If you are overtraining, you will feel tired, your legs feel like lead, you will not recover in the same amount of time as you usually do, and your friends and family will think you are grouchy. A solid way to determine if you have recovered from your previous day’s workout is to check your resting heart rate. First, you have to know what your resting heart rate is. You should take your pulse when you first get up in the morning before you have moved around. It is best if you can just wake up naturally (without the alarm) and count your heart rate for 30 seconds and times by two. That is your resting heart rate. If you get up in the morning and your heart rate is elevated, your body has not recovered and you should take a rest day or take it easy. Most runners run four to five days a week and take one day a week as full rest. The days you do not run, you can do some other form of exercise or nothing at all.
The golden rule for increasing miles is the 10% a week rule. If you follow this rule, you reduce your risk of injury and overtraining. Never increase your total miles by more than ten percent a week. So, if you are running three days a week and you want to add a fourth day you have two options. You can decrease your runs on the other three days and add the fourth day with the extra 10%. As an example, say you run three miles Monday, four miles Wednesday, and 3 miles on Friday. You want to add Saturday. Your total for the week is ten miles. One mile is 10%. You could safely run two and a half Monday, three Wednesday, two and a half Friday, and three on Saturday. The next week you could do three miles on all four days. The other option would be to just start to build the Saturday using the 10%.
Coupled with the golden 10% rule is a 20% decrease rule, which should occur every four weeks allowing your body to rest and rebuild. When you run, you cause micro tears in the muscles, tendons, and ligaments of your legs. This is a good thing overall because it allows you to build and get stronger. However, if you don’t rest every so often then your body does not have a chance to build and will continue to break down. Every fourth week reduce your miles by 20% to allow your body to rest.

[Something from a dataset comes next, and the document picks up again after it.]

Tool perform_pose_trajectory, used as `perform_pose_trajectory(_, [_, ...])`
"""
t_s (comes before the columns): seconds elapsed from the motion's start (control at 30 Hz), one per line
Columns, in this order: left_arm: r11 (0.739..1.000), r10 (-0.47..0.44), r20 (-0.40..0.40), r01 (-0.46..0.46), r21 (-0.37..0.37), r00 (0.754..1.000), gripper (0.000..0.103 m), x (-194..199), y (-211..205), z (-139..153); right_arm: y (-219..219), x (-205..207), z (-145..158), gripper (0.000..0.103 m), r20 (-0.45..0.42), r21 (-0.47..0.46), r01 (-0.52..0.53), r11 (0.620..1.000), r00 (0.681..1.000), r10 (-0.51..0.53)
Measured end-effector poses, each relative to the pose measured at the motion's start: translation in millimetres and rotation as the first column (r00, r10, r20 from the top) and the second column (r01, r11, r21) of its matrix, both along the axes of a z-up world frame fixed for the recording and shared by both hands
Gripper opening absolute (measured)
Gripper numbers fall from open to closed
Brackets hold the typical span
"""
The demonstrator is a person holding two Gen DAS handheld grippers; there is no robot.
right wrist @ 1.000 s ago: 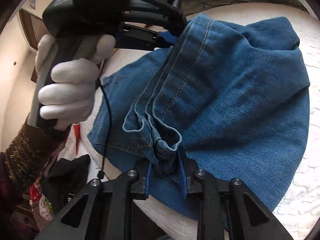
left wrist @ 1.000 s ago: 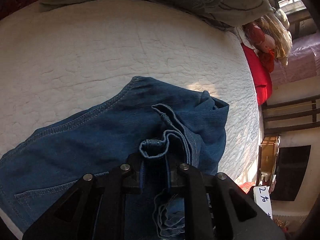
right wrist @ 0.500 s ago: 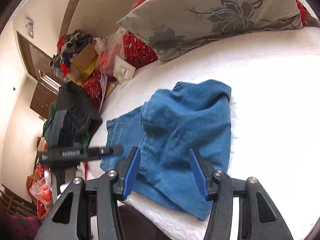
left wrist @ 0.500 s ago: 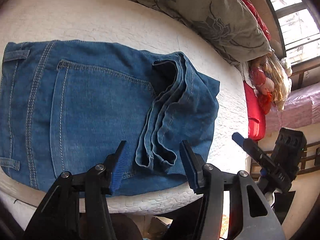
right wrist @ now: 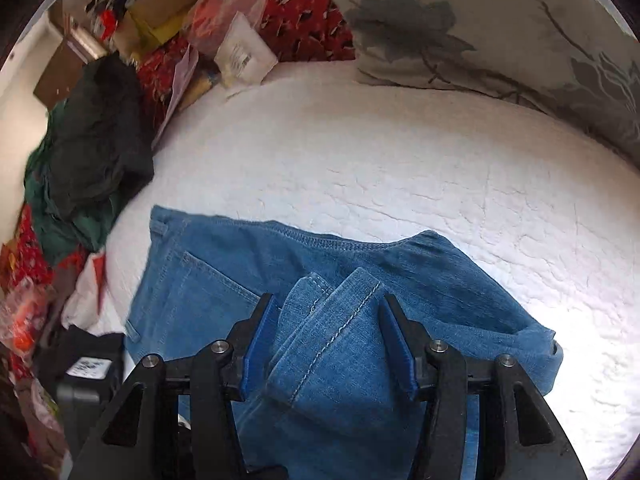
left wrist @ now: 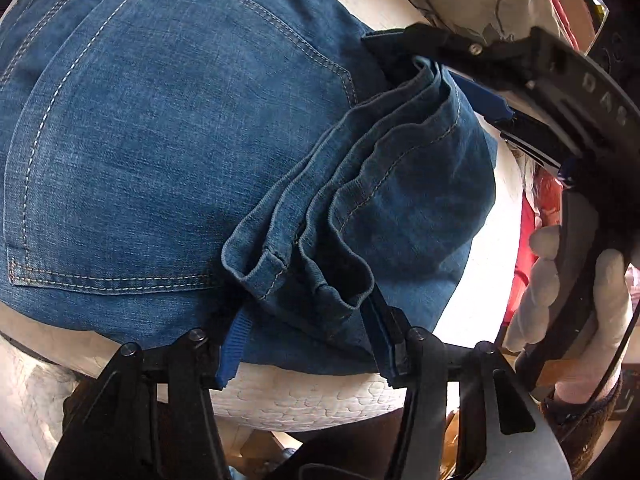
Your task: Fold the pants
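Released and pulled back, both grippers: left gripper (left wrist: 310, 344) and right gripper (right wrist: 326, 344) now spread, straddling hem ends of the jeans (left wrist: 160, 140) folded on the bed (right wrist: 400, 168); probably regrasp, folding toward twelve o'clock.

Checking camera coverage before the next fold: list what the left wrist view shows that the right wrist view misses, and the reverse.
Only the left wrist view: the gloved hand holding the right gripper, and the bunched leg hems.
Only the right wrist view: the dark clothes pile and the boxes beyond the bed.
Both: the jeans, the white bedspread, the flowered pillow, and open jaws straddling denim.
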State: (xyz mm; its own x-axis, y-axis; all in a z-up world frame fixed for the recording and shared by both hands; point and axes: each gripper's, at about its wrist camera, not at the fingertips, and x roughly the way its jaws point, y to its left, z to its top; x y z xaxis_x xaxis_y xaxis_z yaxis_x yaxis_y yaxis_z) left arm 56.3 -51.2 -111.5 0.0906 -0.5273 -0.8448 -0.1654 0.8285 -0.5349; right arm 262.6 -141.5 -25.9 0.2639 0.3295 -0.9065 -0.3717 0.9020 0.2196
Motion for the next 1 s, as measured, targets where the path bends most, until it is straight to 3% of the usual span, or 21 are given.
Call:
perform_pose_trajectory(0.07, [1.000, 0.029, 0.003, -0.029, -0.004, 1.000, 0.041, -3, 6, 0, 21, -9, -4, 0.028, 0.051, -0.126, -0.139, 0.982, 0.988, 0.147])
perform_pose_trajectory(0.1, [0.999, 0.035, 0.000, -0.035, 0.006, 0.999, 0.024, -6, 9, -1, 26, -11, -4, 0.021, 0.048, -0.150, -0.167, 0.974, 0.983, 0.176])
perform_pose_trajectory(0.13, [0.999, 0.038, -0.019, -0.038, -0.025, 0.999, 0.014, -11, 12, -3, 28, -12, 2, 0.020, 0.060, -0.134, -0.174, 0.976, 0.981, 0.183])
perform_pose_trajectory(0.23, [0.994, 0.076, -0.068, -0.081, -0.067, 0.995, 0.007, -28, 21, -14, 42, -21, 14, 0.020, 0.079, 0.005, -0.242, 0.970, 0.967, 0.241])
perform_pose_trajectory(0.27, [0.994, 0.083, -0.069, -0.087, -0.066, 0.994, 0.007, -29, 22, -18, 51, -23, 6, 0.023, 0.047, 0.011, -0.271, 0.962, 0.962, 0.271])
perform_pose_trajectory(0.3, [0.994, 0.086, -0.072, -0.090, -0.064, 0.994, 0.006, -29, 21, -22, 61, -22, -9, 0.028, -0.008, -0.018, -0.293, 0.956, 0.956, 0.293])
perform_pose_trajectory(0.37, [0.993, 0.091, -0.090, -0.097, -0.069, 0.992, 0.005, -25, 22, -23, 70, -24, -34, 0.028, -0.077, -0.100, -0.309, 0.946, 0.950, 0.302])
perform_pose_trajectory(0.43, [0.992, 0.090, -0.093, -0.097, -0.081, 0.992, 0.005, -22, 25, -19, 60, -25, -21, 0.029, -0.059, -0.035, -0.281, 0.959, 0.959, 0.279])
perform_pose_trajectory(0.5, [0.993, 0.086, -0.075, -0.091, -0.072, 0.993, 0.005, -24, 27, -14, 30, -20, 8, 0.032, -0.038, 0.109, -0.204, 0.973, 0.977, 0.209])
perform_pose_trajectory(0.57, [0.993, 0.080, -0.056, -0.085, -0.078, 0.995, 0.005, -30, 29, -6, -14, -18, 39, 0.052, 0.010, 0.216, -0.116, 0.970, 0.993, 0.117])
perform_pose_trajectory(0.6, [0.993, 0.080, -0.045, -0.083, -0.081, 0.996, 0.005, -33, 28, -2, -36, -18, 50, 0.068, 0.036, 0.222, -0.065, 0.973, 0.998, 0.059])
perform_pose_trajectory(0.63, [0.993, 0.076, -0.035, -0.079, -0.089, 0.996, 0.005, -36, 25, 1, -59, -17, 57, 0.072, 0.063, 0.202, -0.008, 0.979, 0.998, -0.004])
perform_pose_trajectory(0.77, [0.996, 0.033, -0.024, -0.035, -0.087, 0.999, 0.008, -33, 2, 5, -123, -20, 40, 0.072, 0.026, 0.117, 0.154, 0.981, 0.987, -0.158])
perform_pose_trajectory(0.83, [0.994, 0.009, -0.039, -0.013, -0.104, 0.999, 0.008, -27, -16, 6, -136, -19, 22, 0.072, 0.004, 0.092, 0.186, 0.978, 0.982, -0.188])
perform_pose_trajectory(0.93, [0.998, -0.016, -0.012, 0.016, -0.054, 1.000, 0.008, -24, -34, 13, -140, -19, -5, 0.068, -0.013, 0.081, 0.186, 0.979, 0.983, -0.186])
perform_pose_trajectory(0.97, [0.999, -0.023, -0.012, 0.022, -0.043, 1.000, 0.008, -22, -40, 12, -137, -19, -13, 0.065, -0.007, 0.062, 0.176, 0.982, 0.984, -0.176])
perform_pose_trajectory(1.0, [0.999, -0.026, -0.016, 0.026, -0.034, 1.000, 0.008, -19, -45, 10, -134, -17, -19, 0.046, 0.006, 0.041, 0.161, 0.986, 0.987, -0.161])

You should also be taking at least one full day of rest every week for the same reasons. If you don’t rest, you will end up injured and forced to rest. It is a million times easier to take a day off a week and reduce your miles every fourth week, than to miss a race because you pushed it too far.
Love that you posted this! I can tell an immediate difference in my workouts based on how well I am recovering. I use food, sleep and essential oils to promote quicker muscle recovery and circulation and am often dismayed if I don’t do it quite right one day. The difference is palpable!! Those rest days are also CRITICAL as you said 🙂
I’ve never heard of using essential oils. What do you use?
Hey Nicole! I have been using essential oils (doTERRA) for the last year and a half to manage all kinds of health issues (I have Rheumatoid Arthritis, have some immunity issues, lots of anxiety/stress, etc). After having success in multiple areas, I decided to see what I could do for general muscle recovery and was VERY happy with the results.
After every workout (I’m training 7 days a week right now with a day off every 2 weeks for 70.3 Ironman) I use Frankincense, Peppermint, Ginger, and Lemongrass to lower the inflammatory response of my muscles. I also use a blend called AromaTouch or Marjoram to increase circulation throughout my muscles. What this has led to is MUCH quicker recovery from workouts of great intensity. 3 years ago when I trained for my first Half Marathon, I didn’t know what EOs were and was sore literally ALL the time. I’ll take this any day of the week!
Happy to send you some samples to try out Nicole if you’d like! Just shoot me a message at merideth@meridethcohrs.com. Cheers! 🙂
Thats amazing I’ve never looked into EOs. i would love a sample, I’ll message you. Do you ingest the EOs or apply them like lotion?
Looking forward to catting with you more about them Nicole 🙂 You use them differently depending on what you’re working on. Some oils, you will use topically (ie. the oils for inflammation and recovery), others aromatically (mood, sleep) and others internally (detox, etc). It’s a pretty fascinating subject!